Pek iyi hissettirdiği de söylenemez. Kalabalıklar içinde otururken kimsenin seni görmemesi ya da görmek istememesi, çokta heyecan duyulacak bir şey değil. Bu özellik sadece bende yok, birçok insanda var. Annesi - babası tarafından yeterince ya da doğru sevilememiş, görmezden gelinmiş tüm çocuklarda, tüm insanlarda var...
Bunu yaşayanlar anlatmak istediğim asıl duygunun ne olduğunu bileceklerdir. Görünmezlik demek aslında önemsenmemek, görünmezlik demek aslında sevilmemektir, yaşayan bilir...
Ne ağır, ne acı bir yüktür bu yüreğin omuzlarında. Kaç kişi severse sevsin seni, aklın hep seni görmeyene, sevmeyene takılır kalır. A kişisi ya da b kişisi çok da önemli değildir aslında kim olduğu, oradaki temel mesele çocukluktan gelen o yaradır, eksik kalınmışlıktır…
O yara hep sabit kalır, yüz kişi de sevse, bin kişi de sevse kapanmaz. Bilirsiniz bin kişinin kapatmadığı o yarayı bir kişi bir anda gelir tekrar tekrar kanatır. Ne zaman derman olur yaraya, ne sevgi. Sevgisizlik ya da görünmezlik, adına her ne derseniz. Bu illet, açığı asla kapanmayan bir fazlalıktır hayatınızda...

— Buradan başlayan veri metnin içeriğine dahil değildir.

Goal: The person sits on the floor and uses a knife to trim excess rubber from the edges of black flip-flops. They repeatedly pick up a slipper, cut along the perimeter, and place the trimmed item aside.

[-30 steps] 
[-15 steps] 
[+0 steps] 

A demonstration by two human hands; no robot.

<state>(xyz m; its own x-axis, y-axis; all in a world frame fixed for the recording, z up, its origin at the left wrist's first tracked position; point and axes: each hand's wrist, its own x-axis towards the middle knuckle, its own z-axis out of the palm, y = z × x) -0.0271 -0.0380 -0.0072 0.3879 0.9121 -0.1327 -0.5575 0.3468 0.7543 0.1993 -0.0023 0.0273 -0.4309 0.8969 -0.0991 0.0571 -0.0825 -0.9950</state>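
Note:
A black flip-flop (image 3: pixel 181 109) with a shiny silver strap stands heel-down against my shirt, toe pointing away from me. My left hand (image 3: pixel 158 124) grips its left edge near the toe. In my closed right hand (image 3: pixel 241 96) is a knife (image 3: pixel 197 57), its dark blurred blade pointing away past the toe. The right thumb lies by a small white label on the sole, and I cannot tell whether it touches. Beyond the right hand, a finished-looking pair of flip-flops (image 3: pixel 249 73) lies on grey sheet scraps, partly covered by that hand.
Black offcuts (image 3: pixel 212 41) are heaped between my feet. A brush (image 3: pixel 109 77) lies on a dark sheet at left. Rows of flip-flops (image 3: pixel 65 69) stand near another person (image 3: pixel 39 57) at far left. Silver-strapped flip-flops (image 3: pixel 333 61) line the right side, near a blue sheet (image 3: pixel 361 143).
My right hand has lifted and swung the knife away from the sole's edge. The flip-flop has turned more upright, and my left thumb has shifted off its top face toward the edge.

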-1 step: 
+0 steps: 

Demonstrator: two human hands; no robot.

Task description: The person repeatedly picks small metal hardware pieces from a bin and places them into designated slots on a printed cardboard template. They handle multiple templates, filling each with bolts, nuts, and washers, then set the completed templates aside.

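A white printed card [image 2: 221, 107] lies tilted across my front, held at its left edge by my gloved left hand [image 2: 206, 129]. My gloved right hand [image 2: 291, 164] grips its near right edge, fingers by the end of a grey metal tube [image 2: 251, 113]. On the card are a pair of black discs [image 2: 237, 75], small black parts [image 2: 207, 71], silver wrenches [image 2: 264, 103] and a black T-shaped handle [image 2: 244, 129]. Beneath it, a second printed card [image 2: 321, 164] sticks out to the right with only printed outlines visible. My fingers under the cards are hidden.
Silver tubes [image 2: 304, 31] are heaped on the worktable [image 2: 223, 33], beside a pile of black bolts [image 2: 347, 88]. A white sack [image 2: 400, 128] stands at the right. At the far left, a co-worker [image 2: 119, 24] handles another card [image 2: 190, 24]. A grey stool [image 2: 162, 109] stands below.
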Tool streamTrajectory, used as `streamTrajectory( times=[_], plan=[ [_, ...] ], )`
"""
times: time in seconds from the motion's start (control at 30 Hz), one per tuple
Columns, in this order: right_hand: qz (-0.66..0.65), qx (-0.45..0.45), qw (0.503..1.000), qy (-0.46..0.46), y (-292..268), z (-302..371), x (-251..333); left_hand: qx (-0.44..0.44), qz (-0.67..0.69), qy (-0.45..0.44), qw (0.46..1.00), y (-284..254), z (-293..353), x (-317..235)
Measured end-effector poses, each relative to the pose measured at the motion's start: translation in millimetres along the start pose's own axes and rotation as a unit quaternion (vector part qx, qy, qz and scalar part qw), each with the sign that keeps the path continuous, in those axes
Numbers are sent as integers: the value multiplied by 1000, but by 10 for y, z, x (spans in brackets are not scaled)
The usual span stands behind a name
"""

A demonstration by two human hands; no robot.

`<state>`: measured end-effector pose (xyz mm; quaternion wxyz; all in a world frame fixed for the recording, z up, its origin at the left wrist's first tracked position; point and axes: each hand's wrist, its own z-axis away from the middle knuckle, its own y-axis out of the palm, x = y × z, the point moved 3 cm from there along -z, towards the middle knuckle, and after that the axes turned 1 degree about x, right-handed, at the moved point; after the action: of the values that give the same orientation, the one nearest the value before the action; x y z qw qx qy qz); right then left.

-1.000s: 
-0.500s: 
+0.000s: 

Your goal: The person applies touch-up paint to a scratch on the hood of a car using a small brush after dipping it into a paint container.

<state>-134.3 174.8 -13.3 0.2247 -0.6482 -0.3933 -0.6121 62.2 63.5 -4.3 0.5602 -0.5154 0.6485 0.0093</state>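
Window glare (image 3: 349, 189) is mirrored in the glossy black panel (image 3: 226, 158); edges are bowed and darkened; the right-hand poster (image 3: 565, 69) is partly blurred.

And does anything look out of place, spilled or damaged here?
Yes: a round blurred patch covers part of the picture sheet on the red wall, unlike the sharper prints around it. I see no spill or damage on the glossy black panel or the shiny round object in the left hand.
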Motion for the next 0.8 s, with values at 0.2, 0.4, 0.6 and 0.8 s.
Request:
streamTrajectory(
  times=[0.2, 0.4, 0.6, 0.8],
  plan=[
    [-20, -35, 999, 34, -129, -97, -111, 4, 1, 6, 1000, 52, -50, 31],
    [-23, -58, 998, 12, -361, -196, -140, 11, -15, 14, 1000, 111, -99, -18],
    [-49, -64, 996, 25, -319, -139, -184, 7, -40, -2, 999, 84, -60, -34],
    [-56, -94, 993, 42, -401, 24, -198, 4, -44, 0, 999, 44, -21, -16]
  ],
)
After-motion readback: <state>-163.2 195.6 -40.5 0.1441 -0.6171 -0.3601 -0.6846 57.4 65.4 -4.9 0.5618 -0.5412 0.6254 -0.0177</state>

Gregor'unda dediği gibi "sen sevmezsen kendini, sevmez kimse seni"
Asırlar boyudur süregelen bir döngüdür bu. Denesek severiz belki kendimizi ama sevilmeyi bilmediğimizdendir bu kapatamadığımız açık...
Yenileceğiz.... Yara bere içinde kalacağız belki ama her şeye rağmen sevelim biz kendimizi, bizi sevmeyenlerin yerine de sevelim. Kim bilir belki bir gün bizi de görür dünya...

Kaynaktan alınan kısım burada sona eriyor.